Quando o ônibus chega, tem sono e fome. Daria qualquer coisa por um pão com mortadela. Escora-se na janela e põe o contrabaixo no banco que sobrou. Não quer ninguém sentando perto. A cidade vai ficando azulada, mas ele cochila antes de reparar nisso.

03/03/2020

BLIND DATE


O problema é que a moça tinha dois queixos. Depois da primeira impressão, todo o resto parecia perfeito: roupas discretas, bolsa de couro natural, cabeça proporcional ao corpo, pele bem tratada, olhos claros muito grandes, dentes no lugar, sorriso bonito, orelhas pequenas, voz suave, narizinho arrebitado, unhas bem-feitas. Mas havia esse detalhe, do qual ele não conseguia desviar a atenção.

Aprendera em aulas de etiqueta que, ao conversar com qualquer pessoa, deve-se sempre fixar o olhar na região nasal, mais ou menos na altura das maçãs do rosto. No entanto, no caso de sua interlocutora, a tarefa parecia impossível. Abaixo da boca vinha o queixo e, em seguida, uma enorme papada, que ocupava o espaço onde deveria estar o pescoço e se estendia até o Bósforo de Almasy.

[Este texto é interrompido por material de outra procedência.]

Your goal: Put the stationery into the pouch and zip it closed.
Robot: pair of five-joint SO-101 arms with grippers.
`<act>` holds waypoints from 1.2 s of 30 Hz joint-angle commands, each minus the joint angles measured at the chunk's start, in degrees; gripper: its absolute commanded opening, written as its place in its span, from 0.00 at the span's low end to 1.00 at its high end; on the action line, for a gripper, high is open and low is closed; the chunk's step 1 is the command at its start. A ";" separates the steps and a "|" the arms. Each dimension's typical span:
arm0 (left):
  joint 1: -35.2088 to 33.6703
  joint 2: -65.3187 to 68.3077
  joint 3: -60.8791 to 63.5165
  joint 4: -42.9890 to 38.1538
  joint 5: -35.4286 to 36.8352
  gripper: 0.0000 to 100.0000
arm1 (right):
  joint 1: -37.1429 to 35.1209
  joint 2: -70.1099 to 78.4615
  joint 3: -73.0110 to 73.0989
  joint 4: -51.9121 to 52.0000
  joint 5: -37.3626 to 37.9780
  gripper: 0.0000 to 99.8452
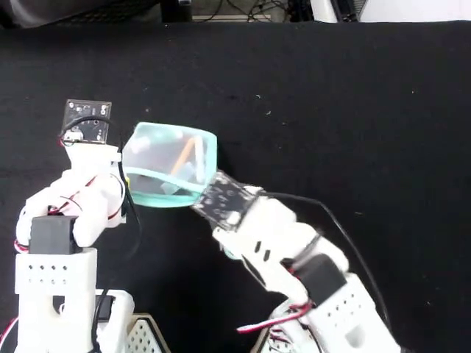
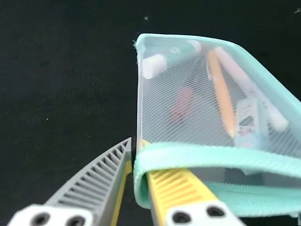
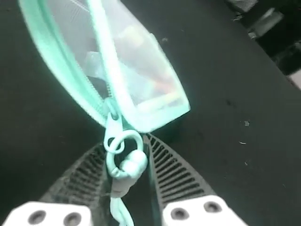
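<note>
The left fingers pinched one end of the mesh pouch, whose orange pencil showed from that wrist, while the right fingers, narrowly parted, held the zip pull.

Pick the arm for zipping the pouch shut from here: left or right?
Right, probably. The zipper pull sits right at the right gripper, with the zipper open beyond it. The left gripper clamps the pouch at its other end, so it can brace the pull.
</note>
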 commanded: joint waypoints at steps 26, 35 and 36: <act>-0.48 -0.53 2.95 -5.36 2.90 0.03 | -0.44 -9.89 8.92 -6.42 -3.52 0.01; -0.66 -0.53 -8.57 -1.85 3.25 0.04 | -0.44 -8.31 -0.92 -2.20 -0.53 0.01; -0.66 -0.53 -10.07 -1.85 3.25 0.06 | -0.44 -7.69 -2.33 -1.58 0.88 0.01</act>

A conversa seguia agradável. Tinham gostos parecidos para música, cinema e literatura, trabalhavam em áreas afins, moravam em bairros vizinhos e, em épocas diferentes, estudaram no mesmo colégio. Vasculhando as árvores genealógicas, descobriram inclusive um parente comum nas gerações passadas. Porém, apesar de tantas coincidências, ela possuía dois queixos e ele, por sorte, apenas um.

Quando ela pediu licença para ir ao banheiro, ele aproveitou para reparar nos outros atributos de sua acompanhante. Tentava encontrar uma explicação para o único defeito que percebera até o momento. Talvez fosse uma gordinha que emagreceu, daí a sobra de pele na região. Contudo, o que viu foi um andar gracioso, uma bundinha firme e empinada, numa silhueta absolutamente esbelta.

Tarde da noite, ele pagou a conta, ainda sem saber se gostaria de encontrá-la novamente. Caminharam lado a lado até o estacionamento. Assim, de perfil, sob a luz da Lua, os dois queixos pareciam muito mais assustadores do que de frente, iluminados artificialmente no interior do bar. Ela abriu a bolsa, puxou um cigarro e perguntou se ele tinha fogo. Aliviado, respondeu sorrindo:

– Desculpe, eu não me relaciono com fumantes em hipótese alguma.